But I don't see how you can say that Othello "came out exactly the way welles wanted (it)." For one thing, Welles clearly "wanted" it several different ways as he edited at least two different versions of it in the 1950s. For another, the various 1990s "restorations" created different artifacts, ones that most likely do not conform to how Welles would have wanted it.

All of which only augments the vertiginous pleasures of Welles fandom.

Kevin John Bozelka, Friday, 1 August 2008 08:56 (seventeen years ago)

Automatic thread bump. This poll is closing tomorrow.

ILX System, Tuesday, 5 August 2008 23:01 (seventeen years ago)

you know, in retrospect, Kane is the best, and you're all being contrarians.

Dr Morbius, Wednesday, 6 August 2008 13:22 (seventeen years ago)

contrarian, zing thyself

David R., Wednesday, 6 August 2008 13:25 (seventeen years ago)

You voted for Othello, Morbs! It isn't even his best Shakespeare film.

Alfred, Lord Sotosyn, Wednesday, 6 August 2008 13:32 (seventeen years ago)

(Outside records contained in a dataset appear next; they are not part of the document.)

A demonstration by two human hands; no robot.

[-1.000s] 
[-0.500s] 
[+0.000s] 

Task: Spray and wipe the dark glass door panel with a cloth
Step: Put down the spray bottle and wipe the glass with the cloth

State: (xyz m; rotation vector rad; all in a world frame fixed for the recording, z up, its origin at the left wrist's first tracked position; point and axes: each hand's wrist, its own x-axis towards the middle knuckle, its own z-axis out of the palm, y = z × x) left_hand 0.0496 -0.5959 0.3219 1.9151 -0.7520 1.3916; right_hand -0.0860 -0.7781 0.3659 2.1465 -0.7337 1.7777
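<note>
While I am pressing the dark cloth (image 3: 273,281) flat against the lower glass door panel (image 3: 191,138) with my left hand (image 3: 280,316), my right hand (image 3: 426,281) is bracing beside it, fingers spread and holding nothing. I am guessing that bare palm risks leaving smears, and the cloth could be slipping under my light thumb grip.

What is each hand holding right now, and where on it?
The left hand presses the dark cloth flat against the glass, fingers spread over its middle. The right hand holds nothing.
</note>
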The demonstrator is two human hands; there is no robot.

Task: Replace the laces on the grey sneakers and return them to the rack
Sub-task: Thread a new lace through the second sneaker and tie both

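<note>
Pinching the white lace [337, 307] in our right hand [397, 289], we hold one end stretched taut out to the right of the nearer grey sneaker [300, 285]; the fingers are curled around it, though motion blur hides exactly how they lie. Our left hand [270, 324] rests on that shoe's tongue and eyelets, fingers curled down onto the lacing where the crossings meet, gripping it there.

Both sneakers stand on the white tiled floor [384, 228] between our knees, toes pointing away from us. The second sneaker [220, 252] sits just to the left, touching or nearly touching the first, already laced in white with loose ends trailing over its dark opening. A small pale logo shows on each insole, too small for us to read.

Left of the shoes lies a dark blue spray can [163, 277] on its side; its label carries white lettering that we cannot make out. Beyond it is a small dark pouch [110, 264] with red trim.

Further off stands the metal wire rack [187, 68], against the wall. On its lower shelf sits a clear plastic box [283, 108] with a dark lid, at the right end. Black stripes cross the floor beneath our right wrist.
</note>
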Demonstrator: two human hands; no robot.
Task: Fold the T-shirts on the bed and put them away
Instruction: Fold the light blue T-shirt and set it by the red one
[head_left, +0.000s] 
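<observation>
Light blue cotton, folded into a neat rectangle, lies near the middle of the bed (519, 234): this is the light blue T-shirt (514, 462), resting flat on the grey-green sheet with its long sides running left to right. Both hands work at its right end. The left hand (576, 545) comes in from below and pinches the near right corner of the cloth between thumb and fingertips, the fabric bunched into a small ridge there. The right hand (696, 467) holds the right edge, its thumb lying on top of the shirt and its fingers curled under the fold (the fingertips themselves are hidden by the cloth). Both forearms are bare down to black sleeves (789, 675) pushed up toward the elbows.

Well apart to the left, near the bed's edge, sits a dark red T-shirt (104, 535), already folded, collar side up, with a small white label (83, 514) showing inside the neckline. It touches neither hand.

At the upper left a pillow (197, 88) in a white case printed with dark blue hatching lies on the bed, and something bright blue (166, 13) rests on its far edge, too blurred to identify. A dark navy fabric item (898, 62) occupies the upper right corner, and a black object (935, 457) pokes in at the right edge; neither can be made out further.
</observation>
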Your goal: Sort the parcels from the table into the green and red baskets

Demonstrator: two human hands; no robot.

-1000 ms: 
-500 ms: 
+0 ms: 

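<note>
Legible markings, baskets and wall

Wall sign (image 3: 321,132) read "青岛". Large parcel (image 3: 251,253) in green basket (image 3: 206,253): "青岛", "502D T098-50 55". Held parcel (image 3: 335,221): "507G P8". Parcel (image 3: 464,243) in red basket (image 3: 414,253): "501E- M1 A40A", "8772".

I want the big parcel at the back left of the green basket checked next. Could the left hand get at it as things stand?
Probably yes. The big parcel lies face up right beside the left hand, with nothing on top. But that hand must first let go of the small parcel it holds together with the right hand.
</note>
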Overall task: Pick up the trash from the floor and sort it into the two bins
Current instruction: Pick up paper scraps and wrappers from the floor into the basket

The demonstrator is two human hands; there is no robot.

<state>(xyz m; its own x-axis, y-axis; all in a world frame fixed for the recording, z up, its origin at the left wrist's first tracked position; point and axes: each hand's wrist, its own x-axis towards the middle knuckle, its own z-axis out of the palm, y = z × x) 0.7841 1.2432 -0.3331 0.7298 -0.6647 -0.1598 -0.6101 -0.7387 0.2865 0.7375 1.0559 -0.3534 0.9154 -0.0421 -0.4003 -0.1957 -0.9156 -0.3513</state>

Well I voted for Kane, so I win

Tom D., Wednesday, 6 August 2008 13:33 (seventeen years ago)

Alfred likes Macbeth, easily his worst Shakes film!

Dr Morbius, Wednesday, 6 August 2008 13:36 (seventeen years ago)

I haven't seen either his Othello or his Macbeth, but they'd have to be serious best-of-all-time material to be any better than Chimes.

Eric H., Wednesday, 6 August 2008 16:27 (seventeen years ago)

Macbeth is definitely not better than CAM.

Alfred, Lord Sotosyn, Wednesday, 6 August 2008 16:44 (seventeen years ago)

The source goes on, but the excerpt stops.